Sinanoğlu’nun bilimsel başarıları ona kimya alanında iki Nobel Ödülü de dahil olmak üzere sayısız ödül kazandırdı. Ana diline olan sevgisi, birçok kitap ve televizyon programında açıkça görülüyordu. Ayrıca bilimin ilerlemesi için Türk devlet kurumlarına, üniversitelere ve Japon toplumuna sık sık danışmanlık yaptı. 1962’de Ankara’daki Orta Doğu Teknik Üniversitesi, Sinanoğlu’na “danışman profesör” unvanını verdi. Yale’den emekli olduktan sonra Türkiye’ye geri döndü ve İstanbul’daki Yıldız Teknik Üniversitesi’nde kimya profesörü oldu.
Profesör Oktay Sinanoğlu, uzun süredir Yale öğretim üyesiydi. “Türk Einstein” olarak da bilinen dünyaca ünlü bir filozof ve bilim adamıydı. O ve eşi Dilek, Fort Lauderdale, Florida ve İstanbul, Türkiye’de yaşadılar. İkizlerle kutsanmışlardı.
Sinanoğlu, yaşamı boyunca yelken yapmaktan ve kendi uçağını uçurmaktan keyif aldı. Ayrıca Türkiye’deki üniversitelere ve Japon hükümetine sık sık danışmanlık yaptı. Üretken bir yazar, Türk yazar Emine Çaykara ile “Türk Einstein” kitabı için röportaj yaptı. Kitap Türkiye’de en çok satanlar arasına girdi ve birçok dile çevrildi. Sinanoğlu, bilim alanındaki çalışmalarının yanı sıra Türkiye’deki güncel olaylar üzerine onlarca kitap ve makale yazdı.
Oktay Sinanoğlu’nun Aldığı Ödüller
Oktay Sinanoğlu bilime katkılarından dolayı birçok ödül aldı. 1953 yılında liseden mezun oldu ve Amerika Birleşik Devletleri’nde kimya okumak için Fulbright Bursu aldı. Fulbright Bursu, Türkiye’den gelen öğrencileri Amerika Birleşik Devletleri’nde eğitim görmeye ve anavatanlarına geri dönmeye teşvik etmek için Türk hükümeti tarafından finanse edildi.
1963 yılında, 28 yaşındayken Sinanoğlu, Yale Üniversitesi’nde profesör oldu.

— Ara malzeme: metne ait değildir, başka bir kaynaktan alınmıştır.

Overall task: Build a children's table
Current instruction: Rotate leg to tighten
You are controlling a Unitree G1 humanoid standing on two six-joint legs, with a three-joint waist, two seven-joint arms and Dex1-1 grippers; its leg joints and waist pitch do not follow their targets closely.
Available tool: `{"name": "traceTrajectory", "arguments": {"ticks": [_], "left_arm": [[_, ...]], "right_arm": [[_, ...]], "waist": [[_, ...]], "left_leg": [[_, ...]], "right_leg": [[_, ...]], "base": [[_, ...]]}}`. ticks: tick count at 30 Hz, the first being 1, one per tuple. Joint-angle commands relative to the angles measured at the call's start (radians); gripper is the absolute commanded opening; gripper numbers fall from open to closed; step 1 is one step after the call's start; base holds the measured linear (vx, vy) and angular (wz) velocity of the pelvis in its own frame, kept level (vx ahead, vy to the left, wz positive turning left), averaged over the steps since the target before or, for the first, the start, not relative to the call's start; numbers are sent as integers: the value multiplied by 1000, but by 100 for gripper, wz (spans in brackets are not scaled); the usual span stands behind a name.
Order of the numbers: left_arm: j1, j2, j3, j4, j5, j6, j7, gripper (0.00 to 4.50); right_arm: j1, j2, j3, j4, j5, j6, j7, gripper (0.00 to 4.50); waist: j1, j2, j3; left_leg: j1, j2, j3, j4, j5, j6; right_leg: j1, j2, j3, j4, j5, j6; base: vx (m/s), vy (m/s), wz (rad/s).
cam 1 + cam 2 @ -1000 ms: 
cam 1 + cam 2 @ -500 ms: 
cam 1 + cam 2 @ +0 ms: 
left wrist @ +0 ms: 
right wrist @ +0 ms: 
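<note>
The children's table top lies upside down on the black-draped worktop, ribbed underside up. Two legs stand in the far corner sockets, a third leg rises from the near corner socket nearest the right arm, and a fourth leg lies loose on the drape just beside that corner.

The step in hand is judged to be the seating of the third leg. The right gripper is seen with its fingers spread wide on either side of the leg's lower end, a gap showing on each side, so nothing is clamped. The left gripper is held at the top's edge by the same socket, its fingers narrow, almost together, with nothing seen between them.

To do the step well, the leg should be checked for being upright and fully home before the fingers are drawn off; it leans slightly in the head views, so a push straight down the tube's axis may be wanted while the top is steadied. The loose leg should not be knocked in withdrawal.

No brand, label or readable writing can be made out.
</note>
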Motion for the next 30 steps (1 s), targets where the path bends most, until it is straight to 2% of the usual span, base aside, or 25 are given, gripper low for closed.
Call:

Birkaç yıl içinde, 50 yılı aşkın süredir çözülmemiş bir matematik teorisini çözdü. Ayrıca 20. yüzyılın en genç akademisyeni oldu ve Alman hükümetinden prestijli Alexander von Humboldt Araştırma Ödülü’nü kazanan ilk kişi oldu. Ayrıca 1975’te Japonya’dan Uluslararası Üstün Bilim Adamı Ödülü’ne layık görüldü. 1975’te Türkiye Cumhuriyeti Profesörü unvanını alarak bunu yapan ilk kişi oldu.
Sinanoğlu, bilimsel başarılarının yanı sıra birçok hobiyle de uğraştı. Kendi uçağını uçurmaktan ve teknesinde ekip kurmaktan zevk alıyordu. Kitaplar ve şiirler de yazdı. Aynı zamanda başarılı bir dansçıydı. İlk eşi Paula Armbruster tarafından yaşatılmıştır. Çocukları arasında ikizler, Ayuka Wilhelm Sinanoğlu ve Mary Elizabeth Cochrane var.